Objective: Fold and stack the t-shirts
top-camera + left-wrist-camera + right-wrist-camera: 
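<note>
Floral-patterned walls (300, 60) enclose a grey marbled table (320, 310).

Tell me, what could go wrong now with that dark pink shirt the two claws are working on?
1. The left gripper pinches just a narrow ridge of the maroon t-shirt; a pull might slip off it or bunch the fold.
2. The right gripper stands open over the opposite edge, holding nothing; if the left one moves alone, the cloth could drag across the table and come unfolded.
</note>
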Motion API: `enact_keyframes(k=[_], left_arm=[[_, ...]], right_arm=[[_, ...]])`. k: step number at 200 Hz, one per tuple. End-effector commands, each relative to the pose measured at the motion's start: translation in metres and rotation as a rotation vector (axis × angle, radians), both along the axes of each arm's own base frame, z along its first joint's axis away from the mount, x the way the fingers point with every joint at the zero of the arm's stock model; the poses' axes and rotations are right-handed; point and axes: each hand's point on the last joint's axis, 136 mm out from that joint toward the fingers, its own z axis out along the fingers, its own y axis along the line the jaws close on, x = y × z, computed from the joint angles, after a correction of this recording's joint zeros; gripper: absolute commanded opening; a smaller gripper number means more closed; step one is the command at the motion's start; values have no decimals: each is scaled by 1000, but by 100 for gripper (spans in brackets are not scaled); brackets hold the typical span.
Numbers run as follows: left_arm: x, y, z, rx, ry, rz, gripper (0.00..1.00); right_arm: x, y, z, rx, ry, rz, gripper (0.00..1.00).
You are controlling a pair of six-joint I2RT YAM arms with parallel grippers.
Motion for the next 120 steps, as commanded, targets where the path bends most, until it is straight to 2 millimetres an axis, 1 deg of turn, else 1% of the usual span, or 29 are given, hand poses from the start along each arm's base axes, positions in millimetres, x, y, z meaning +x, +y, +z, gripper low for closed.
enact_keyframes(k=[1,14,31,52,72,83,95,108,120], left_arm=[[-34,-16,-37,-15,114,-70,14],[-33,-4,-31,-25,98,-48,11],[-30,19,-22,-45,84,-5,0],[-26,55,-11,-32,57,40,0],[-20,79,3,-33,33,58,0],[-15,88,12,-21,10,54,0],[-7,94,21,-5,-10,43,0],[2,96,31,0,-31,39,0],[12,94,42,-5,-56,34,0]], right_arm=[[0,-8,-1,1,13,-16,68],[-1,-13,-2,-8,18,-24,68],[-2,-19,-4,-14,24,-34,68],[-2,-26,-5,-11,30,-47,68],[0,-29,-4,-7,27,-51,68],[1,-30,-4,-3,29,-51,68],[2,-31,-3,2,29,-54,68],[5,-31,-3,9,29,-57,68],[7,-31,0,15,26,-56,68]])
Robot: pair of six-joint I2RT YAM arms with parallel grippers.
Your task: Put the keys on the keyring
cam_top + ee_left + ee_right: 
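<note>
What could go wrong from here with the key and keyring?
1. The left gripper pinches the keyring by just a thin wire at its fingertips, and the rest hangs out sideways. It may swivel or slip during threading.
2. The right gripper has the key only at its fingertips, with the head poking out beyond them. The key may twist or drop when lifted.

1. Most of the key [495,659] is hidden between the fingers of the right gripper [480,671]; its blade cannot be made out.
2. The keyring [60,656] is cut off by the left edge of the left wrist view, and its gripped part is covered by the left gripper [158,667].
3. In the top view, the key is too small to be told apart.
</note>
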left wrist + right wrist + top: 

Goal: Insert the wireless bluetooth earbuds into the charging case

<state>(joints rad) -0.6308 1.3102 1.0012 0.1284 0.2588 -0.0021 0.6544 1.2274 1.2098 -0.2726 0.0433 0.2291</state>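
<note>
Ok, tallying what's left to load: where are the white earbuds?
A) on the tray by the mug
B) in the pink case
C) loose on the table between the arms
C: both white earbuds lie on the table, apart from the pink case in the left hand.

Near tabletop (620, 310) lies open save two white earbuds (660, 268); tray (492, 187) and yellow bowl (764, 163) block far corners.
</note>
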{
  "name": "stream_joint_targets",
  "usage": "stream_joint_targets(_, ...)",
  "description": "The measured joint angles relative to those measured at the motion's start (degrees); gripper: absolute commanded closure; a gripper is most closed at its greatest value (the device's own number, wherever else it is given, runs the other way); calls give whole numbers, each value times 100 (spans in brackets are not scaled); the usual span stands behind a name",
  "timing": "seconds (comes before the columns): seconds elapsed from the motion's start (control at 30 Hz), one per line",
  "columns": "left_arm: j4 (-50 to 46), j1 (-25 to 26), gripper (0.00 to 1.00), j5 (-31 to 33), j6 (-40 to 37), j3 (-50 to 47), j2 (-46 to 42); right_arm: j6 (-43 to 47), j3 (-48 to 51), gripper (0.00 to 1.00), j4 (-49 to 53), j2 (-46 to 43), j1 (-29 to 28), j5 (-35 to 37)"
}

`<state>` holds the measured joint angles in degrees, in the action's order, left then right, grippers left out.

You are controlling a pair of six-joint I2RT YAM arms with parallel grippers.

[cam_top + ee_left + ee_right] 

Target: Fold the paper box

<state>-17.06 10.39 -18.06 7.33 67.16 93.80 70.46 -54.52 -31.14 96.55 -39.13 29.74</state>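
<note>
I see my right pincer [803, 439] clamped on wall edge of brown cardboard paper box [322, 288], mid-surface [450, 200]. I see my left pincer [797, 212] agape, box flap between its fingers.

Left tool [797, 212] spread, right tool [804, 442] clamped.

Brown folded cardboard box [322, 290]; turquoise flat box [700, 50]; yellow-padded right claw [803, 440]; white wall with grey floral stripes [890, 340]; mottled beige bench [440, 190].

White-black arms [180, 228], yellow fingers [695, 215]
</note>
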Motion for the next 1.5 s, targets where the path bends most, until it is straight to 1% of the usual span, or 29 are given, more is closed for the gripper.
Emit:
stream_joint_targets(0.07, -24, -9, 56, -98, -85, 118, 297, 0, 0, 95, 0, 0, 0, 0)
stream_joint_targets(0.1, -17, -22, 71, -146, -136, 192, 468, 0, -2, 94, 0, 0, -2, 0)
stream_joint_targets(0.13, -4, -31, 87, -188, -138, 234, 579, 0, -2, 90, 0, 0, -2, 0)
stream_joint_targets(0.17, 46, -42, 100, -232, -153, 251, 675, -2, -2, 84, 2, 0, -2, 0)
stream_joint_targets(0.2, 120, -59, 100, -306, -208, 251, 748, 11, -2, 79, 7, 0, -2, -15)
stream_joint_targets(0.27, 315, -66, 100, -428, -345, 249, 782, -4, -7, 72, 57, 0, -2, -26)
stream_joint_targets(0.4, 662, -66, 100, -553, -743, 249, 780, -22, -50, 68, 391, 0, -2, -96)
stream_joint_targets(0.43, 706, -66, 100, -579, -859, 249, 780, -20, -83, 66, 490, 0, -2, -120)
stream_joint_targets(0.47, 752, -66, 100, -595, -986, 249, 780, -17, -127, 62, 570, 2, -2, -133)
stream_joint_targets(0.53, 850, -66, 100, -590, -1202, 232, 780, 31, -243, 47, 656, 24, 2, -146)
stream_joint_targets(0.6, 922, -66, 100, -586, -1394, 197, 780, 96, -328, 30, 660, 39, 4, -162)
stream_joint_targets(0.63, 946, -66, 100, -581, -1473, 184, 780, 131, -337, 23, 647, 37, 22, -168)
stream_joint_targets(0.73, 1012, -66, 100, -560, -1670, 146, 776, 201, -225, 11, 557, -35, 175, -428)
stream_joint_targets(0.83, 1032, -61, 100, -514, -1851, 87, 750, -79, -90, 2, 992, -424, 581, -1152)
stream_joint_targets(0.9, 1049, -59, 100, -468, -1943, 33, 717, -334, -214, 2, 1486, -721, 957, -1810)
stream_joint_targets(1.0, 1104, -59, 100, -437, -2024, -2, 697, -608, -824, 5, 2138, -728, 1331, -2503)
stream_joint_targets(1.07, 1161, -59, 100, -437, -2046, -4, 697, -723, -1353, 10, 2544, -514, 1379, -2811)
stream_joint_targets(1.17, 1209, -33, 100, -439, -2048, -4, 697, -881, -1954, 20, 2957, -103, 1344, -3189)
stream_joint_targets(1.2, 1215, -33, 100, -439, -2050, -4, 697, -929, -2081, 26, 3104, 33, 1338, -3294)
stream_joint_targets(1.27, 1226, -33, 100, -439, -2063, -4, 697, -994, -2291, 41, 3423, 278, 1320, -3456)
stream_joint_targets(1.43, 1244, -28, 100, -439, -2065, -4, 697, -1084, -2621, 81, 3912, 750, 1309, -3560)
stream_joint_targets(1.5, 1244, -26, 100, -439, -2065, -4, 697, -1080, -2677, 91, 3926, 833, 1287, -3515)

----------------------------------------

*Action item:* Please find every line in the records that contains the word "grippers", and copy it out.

*Result of the exercise:*
You are controlling a pair of six-joint I2RT YAM arms with parallel grippers.
Robot: pair of six-joint I2RT YAM arms with parallel grippers.
`<state>` holds the measured joint angles in degrees, in the action's order, left then right, grippers left out.
You are controlling a pair of six-joint I2RT YAM arms with parallel grippers.

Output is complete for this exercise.